--- Source material ---

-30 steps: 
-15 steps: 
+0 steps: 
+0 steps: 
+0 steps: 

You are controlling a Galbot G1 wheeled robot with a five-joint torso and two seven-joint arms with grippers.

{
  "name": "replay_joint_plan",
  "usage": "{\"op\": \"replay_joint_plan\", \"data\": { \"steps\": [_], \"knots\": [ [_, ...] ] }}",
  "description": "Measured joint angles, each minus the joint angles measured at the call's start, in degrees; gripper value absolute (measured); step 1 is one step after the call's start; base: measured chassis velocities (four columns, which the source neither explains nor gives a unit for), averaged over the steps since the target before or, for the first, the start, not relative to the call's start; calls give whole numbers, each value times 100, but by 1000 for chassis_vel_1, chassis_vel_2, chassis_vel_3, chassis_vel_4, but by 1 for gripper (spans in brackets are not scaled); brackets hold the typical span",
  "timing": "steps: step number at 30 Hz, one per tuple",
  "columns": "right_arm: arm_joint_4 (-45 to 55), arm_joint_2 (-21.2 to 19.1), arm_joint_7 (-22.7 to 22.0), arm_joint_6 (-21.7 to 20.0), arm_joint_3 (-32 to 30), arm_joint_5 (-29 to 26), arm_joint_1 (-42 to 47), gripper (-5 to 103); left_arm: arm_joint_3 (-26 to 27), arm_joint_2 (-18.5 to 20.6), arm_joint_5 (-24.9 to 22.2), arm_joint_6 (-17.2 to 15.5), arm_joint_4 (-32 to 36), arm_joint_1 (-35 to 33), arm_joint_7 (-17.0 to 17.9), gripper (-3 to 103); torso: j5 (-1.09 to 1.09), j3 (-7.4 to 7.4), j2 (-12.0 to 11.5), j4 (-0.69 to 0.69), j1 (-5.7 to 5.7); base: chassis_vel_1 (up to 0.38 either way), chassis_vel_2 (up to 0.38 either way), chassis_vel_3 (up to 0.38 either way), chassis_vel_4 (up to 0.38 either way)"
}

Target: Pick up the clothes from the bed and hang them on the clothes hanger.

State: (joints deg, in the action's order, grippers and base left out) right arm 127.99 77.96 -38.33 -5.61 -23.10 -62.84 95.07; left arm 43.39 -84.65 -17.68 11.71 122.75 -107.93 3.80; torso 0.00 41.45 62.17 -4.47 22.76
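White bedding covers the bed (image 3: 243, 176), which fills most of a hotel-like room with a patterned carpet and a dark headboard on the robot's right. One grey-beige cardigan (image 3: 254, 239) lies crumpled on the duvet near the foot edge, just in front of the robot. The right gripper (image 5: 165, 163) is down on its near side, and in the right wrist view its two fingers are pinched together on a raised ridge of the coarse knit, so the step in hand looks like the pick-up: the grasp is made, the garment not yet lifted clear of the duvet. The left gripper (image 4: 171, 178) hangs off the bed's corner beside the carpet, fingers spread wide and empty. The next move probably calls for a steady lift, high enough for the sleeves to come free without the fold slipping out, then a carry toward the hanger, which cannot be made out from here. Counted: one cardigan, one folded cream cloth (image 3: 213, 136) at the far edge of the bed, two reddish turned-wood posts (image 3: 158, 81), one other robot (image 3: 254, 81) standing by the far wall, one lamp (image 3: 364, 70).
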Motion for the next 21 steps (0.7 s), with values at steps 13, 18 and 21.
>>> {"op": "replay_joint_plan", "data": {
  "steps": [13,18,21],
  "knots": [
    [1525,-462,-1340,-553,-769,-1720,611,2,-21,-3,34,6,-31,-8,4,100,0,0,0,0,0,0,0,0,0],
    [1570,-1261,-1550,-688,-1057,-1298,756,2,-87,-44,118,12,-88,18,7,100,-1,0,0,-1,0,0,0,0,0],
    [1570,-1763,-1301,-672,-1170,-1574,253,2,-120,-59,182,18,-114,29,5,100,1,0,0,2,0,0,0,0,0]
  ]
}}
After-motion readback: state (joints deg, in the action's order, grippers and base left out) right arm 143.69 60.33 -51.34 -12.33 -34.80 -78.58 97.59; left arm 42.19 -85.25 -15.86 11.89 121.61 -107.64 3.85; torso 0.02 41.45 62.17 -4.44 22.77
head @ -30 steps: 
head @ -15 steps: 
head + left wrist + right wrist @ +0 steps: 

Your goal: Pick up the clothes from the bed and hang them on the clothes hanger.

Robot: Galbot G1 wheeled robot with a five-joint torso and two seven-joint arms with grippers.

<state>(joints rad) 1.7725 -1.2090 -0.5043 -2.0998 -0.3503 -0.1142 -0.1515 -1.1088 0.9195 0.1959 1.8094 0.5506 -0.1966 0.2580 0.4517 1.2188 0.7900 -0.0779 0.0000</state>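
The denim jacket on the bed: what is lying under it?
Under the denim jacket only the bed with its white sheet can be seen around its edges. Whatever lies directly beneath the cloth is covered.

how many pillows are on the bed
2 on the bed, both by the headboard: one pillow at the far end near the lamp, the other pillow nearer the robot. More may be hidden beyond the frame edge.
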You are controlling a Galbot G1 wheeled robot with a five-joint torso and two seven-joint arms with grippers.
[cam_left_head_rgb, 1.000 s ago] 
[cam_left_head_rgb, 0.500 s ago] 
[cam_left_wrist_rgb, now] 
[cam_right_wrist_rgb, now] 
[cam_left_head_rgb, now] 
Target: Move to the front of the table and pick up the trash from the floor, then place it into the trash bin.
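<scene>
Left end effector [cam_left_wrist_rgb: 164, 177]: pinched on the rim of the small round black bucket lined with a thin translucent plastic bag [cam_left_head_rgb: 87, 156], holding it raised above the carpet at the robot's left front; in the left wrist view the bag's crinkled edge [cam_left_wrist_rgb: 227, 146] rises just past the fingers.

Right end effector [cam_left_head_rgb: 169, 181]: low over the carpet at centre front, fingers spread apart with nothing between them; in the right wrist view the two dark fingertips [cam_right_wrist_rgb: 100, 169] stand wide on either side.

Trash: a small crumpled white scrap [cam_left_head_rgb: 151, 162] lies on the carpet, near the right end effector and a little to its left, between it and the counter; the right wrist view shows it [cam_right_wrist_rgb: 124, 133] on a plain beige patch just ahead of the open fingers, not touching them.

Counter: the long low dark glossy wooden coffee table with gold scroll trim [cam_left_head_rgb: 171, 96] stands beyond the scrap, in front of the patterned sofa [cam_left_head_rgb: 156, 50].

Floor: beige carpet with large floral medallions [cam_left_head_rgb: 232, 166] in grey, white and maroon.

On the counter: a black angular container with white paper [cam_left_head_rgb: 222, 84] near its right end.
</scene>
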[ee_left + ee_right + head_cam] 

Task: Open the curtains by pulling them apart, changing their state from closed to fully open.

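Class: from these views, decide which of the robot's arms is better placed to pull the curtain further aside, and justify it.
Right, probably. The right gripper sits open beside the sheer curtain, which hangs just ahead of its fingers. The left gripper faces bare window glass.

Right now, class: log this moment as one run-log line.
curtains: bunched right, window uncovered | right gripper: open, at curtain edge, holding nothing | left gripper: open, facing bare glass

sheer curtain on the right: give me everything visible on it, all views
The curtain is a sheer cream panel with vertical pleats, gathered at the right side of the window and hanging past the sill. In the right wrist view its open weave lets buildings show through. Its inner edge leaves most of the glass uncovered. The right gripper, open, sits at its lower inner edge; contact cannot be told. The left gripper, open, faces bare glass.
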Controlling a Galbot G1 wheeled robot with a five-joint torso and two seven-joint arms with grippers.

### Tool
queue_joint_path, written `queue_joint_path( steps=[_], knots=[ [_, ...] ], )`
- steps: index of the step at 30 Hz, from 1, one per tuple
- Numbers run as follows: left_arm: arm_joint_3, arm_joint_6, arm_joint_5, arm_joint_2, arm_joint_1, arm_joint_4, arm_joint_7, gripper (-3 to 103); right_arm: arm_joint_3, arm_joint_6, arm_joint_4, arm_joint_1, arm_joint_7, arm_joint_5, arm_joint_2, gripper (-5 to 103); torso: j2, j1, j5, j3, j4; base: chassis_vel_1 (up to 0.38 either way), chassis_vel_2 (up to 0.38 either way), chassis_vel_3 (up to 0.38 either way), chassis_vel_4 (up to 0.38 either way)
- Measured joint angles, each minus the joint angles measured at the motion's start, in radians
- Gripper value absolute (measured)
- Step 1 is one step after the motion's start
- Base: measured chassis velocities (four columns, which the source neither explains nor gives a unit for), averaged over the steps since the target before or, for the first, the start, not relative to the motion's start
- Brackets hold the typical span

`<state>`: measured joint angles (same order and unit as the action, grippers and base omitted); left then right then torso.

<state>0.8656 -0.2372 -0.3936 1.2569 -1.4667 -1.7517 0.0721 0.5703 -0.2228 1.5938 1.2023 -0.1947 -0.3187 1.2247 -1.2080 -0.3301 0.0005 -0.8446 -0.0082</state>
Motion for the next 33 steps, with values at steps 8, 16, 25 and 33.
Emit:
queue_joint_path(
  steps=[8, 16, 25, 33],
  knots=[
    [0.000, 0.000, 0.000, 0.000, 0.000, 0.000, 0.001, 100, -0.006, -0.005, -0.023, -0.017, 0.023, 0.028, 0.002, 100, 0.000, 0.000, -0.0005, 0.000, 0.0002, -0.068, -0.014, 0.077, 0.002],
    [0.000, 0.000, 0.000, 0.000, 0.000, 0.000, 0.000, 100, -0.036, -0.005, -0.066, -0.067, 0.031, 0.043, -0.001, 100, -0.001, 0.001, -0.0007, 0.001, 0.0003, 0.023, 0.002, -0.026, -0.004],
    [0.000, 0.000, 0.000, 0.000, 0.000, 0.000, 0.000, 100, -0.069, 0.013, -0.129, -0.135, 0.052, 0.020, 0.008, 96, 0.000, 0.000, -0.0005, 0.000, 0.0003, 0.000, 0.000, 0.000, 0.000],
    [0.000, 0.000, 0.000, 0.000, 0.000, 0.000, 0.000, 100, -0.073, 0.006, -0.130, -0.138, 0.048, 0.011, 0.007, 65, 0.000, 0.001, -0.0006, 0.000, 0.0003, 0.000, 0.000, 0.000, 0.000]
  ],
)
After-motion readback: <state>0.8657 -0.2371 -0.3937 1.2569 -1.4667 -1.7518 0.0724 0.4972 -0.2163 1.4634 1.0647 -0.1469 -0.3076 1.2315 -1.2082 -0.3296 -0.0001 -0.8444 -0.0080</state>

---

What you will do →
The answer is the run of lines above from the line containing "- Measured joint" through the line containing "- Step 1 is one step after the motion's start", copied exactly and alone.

Answer section →
- Measured joint angles, each minus the joint angles measured at the motion's start, in radians
- Gripper value absolute (measured)
- Step 1 is one step after the motion's start

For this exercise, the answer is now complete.